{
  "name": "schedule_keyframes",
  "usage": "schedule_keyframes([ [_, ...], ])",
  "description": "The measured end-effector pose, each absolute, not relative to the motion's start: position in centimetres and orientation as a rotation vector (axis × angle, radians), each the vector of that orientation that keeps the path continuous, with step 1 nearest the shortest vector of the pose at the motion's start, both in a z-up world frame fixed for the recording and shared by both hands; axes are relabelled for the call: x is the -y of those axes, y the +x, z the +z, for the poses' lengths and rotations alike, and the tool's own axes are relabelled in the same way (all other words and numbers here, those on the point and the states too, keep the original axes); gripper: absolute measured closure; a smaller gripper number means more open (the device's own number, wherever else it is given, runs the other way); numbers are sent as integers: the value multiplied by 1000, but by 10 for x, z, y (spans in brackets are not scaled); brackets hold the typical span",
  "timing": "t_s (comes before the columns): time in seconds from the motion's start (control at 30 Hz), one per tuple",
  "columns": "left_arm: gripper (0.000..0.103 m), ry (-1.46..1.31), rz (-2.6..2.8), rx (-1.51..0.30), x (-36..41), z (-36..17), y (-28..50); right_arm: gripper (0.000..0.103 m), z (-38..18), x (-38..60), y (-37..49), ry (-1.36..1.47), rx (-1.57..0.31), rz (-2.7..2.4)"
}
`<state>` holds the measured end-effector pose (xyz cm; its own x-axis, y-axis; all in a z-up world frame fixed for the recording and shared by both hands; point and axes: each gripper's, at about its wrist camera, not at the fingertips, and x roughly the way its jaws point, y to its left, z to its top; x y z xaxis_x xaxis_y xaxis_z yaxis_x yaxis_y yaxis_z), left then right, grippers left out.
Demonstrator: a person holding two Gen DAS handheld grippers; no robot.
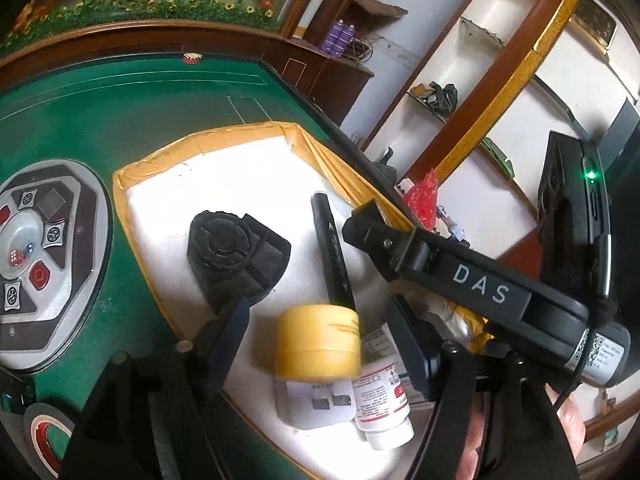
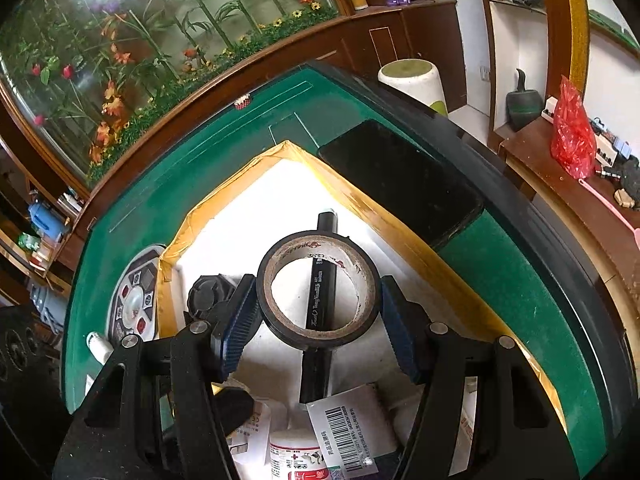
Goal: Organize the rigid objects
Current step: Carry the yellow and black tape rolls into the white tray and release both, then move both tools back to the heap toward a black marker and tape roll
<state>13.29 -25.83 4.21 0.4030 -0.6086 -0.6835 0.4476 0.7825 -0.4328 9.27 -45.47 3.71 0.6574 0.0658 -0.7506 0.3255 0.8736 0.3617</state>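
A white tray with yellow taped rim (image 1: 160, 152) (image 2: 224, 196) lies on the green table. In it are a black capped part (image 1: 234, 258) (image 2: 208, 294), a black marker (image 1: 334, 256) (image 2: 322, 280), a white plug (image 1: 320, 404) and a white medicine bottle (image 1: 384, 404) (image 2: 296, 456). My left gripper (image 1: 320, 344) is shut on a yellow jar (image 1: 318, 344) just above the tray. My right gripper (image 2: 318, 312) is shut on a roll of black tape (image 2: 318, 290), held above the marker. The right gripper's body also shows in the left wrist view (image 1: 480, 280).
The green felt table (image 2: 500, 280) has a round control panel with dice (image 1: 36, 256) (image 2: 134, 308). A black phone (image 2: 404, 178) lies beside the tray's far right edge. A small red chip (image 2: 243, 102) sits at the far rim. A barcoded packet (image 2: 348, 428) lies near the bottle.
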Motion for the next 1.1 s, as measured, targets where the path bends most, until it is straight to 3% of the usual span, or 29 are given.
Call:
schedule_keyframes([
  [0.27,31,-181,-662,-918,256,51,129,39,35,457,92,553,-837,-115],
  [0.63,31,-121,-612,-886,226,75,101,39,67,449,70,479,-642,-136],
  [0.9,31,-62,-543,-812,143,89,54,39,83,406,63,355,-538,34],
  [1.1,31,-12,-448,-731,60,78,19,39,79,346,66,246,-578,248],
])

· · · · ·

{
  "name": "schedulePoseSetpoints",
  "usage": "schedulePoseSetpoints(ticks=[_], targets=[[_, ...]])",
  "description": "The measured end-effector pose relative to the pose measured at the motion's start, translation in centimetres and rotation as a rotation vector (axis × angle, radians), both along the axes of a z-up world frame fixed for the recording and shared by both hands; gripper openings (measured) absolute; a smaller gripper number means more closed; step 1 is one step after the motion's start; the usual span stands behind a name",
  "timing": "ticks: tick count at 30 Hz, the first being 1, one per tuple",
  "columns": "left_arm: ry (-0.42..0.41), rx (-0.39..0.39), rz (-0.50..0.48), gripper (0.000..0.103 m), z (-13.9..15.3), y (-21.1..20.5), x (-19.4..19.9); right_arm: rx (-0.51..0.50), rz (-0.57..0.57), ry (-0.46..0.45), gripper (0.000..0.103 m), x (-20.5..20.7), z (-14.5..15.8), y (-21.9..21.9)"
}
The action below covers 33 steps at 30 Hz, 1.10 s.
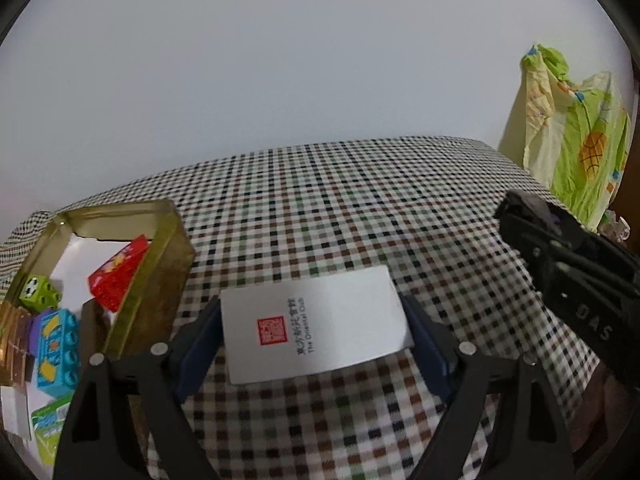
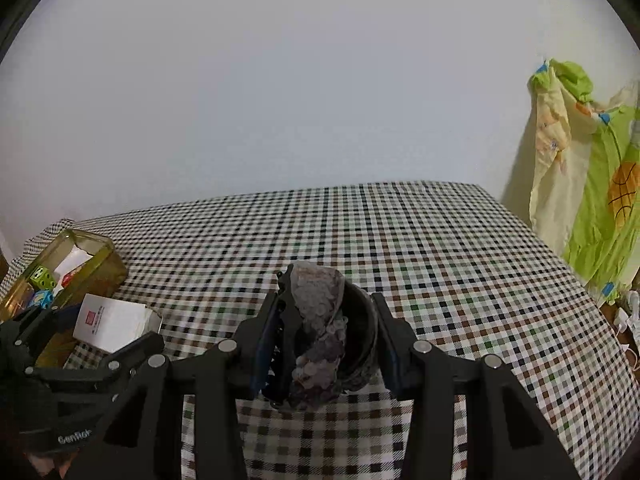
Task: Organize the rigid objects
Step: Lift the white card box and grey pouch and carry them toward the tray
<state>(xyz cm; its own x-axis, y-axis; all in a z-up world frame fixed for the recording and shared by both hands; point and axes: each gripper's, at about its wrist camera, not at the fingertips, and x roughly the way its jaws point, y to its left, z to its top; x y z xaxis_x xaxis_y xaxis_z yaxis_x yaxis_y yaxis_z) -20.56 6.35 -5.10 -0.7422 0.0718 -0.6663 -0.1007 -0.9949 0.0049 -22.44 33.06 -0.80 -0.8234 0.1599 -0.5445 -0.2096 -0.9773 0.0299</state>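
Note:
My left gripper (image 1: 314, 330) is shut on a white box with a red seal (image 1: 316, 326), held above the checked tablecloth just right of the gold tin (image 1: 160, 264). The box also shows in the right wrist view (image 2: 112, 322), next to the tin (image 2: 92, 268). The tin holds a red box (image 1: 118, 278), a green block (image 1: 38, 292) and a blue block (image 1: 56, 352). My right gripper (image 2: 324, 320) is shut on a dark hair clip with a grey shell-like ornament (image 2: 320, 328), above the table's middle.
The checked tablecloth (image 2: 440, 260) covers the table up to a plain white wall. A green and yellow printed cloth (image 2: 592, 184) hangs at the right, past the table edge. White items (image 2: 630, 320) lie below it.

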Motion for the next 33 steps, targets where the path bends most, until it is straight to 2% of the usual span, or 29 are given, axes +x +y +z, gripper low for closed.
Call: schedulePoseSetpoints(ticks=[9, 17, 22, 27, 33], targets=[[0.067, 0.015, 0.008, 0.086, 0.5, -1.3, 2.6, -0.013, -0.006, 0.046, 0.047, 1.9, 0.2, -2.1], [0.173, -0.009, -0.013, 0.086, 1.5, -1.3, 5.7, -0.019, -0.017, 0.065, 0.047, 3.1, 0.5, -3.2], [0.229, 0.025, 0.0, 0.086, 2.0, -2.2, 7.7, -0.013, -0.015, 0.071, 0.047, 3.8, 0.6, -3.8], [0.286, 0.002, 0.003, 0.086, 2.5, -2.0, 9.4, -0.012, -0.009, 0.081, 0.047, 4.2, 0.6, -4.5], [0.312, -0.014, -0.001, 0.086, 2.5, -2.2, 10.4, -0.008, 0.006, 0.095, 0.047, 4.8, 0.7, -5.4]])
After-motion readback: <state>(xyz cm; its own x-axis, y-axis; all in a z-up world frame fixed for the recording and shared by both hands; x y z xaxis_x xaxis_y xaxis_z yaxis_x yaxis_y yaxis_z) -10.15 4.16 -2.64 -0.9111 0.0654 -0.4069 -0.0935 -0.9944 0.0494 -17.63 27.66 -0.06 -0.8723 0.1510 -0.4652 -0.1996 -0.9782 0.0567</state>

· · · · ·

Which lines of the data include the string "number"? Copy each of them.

  "description": "The measured end-effector pose, each absolute, not relative to the motion's start: position in centimetres and orientation as a rotation vector (axis × angle, radians), each the vector of that orientation that keeps the path continuous, with step 1 nearest the shortest vector of the pose at the motion's start, both in a z-up world frame fixed for the recording and shared by both hands; axes are relabelled for the call: x is the -y of those axes, y the +x, z the +z, for the poses' lengths and rotations alike, and the tool's own axes are relabelled in the same way (all other words and numbers here, those on the point and the states too, keep the original axes); gripper: absolute measured closure; a smaller gripper number means more open (the device's own number, wherever else it is given, runs the other way); numbers are sent as integers: the value multiplied by 1000, but by 10 for x, z, y (spans in brackets are not scaled); brackets hold the typical span",
  "description": "The measured end-effector pose relative to the pose measured at the motion's start, translation in centimetres and rotation as a rotation vector (axis × angle, radians), both along the axes of a z-up world frame fixed for the recording and shared by both hands; gripper openings (measured) absolute; a smaller gripper number means more closed; step 1 is one step after the motion's start; the usual span stands behind a name",

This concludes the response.